◆ EXERCISE:
Set every entry down again precisely.

+ + + +

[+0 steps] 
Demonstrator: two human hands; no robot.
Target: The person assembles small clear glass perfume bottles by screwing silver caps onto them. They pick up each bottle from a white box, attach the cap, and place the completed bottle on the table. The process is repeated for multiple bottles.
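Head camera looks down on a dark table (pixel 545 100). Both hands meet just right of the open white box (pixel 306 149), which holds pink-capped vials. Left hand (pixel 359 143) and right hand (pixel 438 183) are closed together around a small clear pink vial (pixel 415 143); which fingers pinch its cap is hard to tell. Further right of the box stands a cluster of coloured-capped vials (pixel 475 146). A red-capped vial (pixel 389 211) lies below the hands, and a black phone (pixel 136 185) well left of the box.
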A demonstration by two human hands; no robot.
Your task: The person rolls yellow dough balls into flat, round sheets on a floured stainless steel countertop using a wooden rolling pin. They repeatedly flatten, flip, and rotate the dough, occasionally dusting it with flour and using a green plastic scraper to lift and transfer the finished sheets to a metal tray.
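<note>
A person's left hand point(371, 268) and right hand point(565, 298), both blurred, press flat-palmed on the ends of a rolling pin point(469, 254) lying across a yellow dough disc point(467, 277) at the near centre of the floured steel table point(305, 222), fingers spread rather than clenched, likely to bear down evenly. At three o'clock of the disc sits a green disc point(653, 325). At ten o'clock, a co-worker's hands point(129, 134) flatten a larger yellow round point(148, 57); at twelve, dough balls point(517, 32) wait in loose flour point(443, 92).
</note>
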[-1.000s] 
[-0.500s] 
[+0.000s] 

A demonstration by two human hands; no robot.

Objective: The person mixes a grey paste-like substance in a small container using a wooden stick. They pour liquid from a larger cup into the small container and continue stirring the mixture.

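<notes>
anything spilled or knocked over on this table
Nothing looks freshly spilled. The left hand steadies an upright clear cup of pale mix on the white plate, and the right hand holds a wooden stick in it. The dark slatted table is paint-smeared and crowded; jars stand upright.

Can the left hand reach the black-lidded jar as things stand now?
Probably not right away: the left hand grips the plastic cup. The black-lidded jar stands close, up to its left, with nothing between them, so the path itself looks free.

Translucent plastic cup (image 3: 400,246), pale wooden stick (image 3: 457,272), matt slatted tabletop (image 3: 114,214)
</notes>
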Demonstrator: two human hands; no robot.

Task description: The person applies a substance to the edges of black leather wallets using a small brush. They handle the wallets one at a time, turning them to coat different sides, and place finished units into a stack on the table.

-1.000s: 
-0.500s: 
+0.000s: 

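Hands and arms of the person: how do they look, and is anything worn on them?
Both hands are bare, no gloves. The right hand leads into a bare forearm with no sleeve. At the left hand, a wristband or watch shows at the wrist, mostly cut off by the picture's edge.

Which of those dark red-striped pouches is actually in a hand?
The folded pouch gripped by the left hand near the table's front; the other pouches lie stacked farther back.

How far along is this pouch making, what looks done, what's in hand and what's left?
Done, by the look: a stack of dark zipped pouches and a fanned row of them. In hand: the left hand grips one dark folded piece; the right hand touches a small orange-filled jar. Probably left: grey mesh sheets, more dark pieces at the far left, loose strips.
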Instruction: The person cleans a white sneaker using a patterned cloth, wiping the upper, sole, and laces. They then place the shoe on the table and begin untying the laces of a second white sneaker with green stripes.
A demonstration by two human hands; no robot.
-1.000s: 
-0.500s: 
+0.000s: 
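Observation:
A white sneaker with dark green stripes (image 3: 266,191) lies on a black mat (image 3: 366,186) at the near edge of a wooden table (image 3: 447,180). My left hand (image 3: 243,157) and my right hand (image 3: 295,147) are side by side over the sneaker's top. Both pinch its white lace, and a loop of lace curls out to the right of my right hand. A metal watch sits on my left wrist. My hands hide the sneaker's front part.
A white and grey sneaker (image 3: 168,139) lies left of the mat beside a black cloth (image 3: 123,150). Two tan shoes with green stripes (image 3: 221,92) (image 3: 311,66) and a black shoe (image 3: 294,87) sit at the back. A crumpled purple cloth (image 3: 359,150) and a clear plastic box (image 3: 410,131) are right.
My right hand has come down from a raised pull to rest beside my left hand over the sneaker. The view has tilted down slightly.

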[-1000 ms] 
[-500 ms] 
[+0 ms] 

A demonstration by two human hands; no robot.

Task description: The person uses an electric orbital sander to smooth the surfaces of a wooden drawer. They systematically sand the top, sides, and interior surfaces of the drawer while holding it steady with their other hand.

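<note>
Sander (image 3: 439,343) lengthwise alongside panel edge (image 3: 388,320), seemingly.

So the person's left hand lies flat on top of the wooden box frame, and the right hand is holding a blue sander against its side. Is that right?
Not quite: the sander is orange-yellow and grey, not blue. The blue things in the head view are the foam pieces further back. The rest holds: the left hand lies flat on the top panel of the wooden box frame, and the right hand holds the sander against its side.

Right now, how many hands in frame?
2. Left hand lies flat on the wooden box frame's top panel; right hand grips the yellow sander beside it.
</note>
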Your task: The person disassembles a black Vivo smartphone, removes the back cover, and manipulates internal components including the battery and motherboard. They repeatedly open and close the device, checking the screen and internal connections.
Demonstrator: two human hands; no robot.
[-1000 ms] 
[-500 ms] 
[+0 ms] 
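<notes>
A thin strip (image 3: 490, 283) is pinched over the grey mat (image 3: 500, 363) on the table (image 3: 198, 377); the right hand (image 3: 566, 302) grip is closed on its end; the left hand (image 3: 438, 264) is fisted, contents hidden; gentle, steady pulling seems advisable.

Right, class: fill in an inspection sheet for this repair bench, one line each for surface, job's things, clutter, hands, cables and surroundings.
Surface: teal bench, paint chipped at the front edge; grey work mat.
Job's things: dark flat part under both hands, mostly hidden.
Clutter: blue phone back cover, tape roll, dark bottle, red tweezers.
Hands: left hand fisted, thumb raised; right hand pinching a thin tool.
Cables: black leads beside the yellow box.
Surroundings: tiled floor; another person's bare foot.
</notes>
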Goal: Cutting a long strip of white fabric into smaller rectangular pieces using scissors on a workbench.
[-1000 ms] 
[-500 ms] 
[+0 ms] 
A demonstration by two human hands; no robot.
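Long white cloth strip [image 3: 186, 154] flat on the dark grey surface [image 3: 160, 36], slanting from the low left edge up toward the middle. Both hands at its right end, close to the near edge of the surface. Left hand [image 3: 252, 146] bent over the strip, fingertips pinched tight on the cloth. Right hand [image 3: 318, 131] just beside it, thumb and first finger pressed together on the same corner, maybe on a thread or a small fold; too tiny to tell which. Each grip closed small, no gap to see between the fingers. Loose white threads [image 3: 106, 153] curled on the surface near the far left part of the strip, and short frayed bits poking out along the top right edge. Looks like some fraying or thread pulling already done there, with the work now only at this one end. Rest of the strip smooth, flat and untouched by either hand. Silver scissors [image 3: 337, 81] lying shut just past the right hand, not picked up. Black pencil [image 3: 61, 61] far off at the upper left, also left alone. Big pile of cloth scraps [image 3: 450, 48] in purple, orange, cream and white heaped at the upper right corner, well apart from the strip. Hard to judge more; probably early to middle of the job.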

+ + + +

◆ TASK SOLUTION:
[+0 steps] 
Demonstrator: two human hands; no robot.
Target: The person assembles small clear glass perfume bottles by screwing silver caps onto them. They pick up each bottle from a white box, attach the cap, and place the completed bottle on the table. The process is repeated for multiple bottles.
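Head camera looks down on a dark table (pixel 545 100). Both hands meet just right of the open white box (pixel 306 149), which holds pink-capped vials. Left hand (pixel 359 143) and right hand (pixel 438 183) are closed together around a small clear pink vial (pixel 415 143); which fingers pinch its cap is hard to tell. Further right of the box stands a cluster of coloured-capped vials (pixel 475 146). A red-capped vial (pixel 389 211) lies below the hands, and a black phone (pixel 136 185) well left of the box.
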A demonstration by two human hands; no robot.
Your task: The person rolls yellow dough balls into flat, round sheets on a floured stainless steel countertop using a wooden rolling pin. They repeatedly flatten, flip, and rotate the dough, occasionally dusting it with flour and using a green plastic scraper to lift and transfer the finished sheets to a metal tray.
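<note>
A person's left hand point(371, 268) and right hand point(565, 298), both blurred, press flat-palmed on the ends of a rolling pin point(469, 254) lying across a yellow dough disc point(467, 277) at the near centre of the floured steel table point(305, 222), fingers spread rather than clenched, likely to bear down evenly. At three o'clock of the disc sits a green disc point(653, 325). At ten o'clock, a co-worker's hands point(129, 134) flatten a larger yellow round point(148, 57); at twelve, dough balls point(517, 32) wait in loose flour point(443, 92).
</note>
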[-1.000s] 
[-0.500s] 
[+0.000s] 

A demonstration by two human hands; no robot.

Objective: The person mixes a grey paste-like substance in a small container using a wooden stick. They pour liquid from a larger cup into the small container and continue stirring the mixture.

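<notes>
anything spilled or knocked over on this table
Nothing looks freshly spilled. The left hand steadies an upright clear cup of pale mix on the white plate, and the right hand holds a wooden stick in it. The dark slatted table is paint-smeared and crowded; jars stand upright.

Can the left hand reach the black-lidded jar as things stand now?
Probably not right away: the left hand grips the plastic cup. The black-lidded jar stands close, up to its left, with nothing between them, so the path itself looks free.

Translucent plastic cup (image 3: 400,246), pale wooden stick (image 3: 457,272), matt slatted tabletop (image 3: 114,214)
</notes>
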Demonstrator: two human hands; no robot.

Task description: The person applies a substance to the edges of black leather wallets using a small brush. They handle the wallets one at a time, turning them to coat different sides, and place finished units into a stack on the table.

-1.000s: 
-0.500s: 
+0.000s: 

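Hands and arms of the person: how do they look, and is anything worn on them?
Both hands are bare, no gloves. The right hand leads into a bare forearm with no sleeve. At the left hand, a wristband or watch shows at the wrist, mostly cut off by the picture's edge.

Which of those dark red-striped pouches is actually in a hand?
The folded pouch gripped by the left hand near the table's front; the other pouches lie stacked farther back.

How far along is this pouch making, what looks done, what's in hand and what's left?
Done, by the look: a stack of dark zipped pouches and a fanned row of them. In hand: the left hand grips one dark folded piece; the right hand touches a small orange-filled jar. Probably left: grey mesh sheets, more dark pieces at the far left, loose strips.
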Instruction: The person cleans a white sneaker using a patterned cloth, wiping the upper, sole, and laces. They then place the shoe on the table and begin untying the laces of a second white sneaker with green stripes.
A demonstration by two human hands; no robot.
-1.000s: 
-0.500s: 
+0.000s: 
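Observation:
A white sneaker with dark green stripes (image 3: 266,191) lies on a black mat (image 3: 366,186) at the near edge of a wooden table (image 3: 447,180). My left hand (image 3: 243,157) and my right hand (image 3: 295,147) are side by side over the sneaker's top. Both pinch its white lace, and a loop of lace curls out to the right of my right hand. A metal watch sits on my left wrist. My hands hide the sneaker's front part.
A white and grey sneaker (image 3: 168,139) lies left of the mat beside a black cloth (image 3: 123,150). Two tan shoes with green stripes (image 3: 221,92) (image 3: 311,66) and a black shoe (image 3: 294,87) sit at the back. A crumpled purple cloth (image 3: 359,150) and a clear plastic box (image 3: 410,131) are right.
My right hand has come down from a raised pull to rest beside my left hand over the sneaker. The view has tilted down slightly.
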
[-1000 ms] 
[-500 ms] 
[+0 ms] 

A demonstration by two human hands; no robot.

Task description: The person uses an electric orbital sander to smooth the surfaces of a wooden drawer. They systematically sand the top, sides, and interior surfaces of the drawer while holding it steady with their other hand.

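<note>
Sander (image 3: 439,343) lengthwise alongside panel edge (image 3: 388,320), seemingly.

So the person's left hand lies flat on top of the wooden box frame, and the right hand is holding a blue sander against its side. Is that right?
Not quite: the sander is orange-yellow and grey, not blue. The blue things in the head view are the foam pieces further back. The rest holds: the left hand lies flat on the top panel of the wooden box frame, and the right hand holds the sander against its side.

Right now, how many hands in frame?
2. Left hand lies flat on the wooden box frame's top panel; right hand grips the yellow sander beside it.
</note>
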Your task: The person disassembles a black Vivo smartphone, removes the back cover, and manipulates internal components including the battery and motherboard. They repeatedly open and close the device, checking the screen and internal connections.
Demonstrator: two human hands; no robot.
[-1000 ms] 
[-500 ms] 
[+0 ms] 
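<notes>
A thin strip (image 3: 490, 283) is pinched over the grey mat (image 3: 500, 363) on the table (image 3: 198, 377); the right hand (image 3: 566, 302) grip is closed on its end; the left hand (image 3: 438, 264) is fisted, contents hidden; gentle, steady pulling seems advisable.

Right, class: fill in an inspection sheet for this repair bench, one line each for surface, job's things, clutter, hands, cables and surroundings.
Surface: teal bench, paint chipped at the front edge; grey work mat.
Job's things: dark flat part under both hands, mostly hidden.
Clutter: blue phone back cover, tape roll, dark bottle, red tweezers.
Hands: left hand fisted, thumb raised; right hand pinching a thin tool.
Cables: black leads beside the yellow box.
Surroundings: tiled floor; another person's bare foot.
</notes>
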Goal: Cutting a long strip of white fabric into smaller rectangular pieces using scissors on a workbench.
[-1000 ms] 
[-500 ms] 
[+0 ms] 
A demonstration by two human hands; no robot.
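Long white cloth strip [image 3: 186, 154] flat on the dark grey surface [image 3: 160, 36], slanting from the low left edge up toward the middle. Both hands at its right end, close to the near edge of the surface. Left hand [image 3: 252, 146] bent over the strip, fingertips pinched tight on the cloth. Right hand [image 3: 318, 131] just beside it, thumb and first finger pressed together on the same corner, maybe on a thread or a small fold; too tiny to tell which. Each grip closed small, no gap to see between the fingers. Loose white threads [image 3: 106, 153] curled on the surface near the far left part of the strip, and short frayed bits poking out along the top right edge. Looks like some fraying or thread pulling already done there, with the work now only at this one end. Rest of the strip smooth, flat and untouched by either hand. Silver scissors [image 3: 337, 81] lying shut just past the right hand, not picked up. Black pencil [image 3: 61, 61] far off at the upper left, also left alone. Big pile of cloth scraps [image 3: 450, 48] in purple, orange, cream and white heaped at the upper right corner, well apart from the strip. Hard to judge more; probably early to middle of the job.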

This completes the requested output.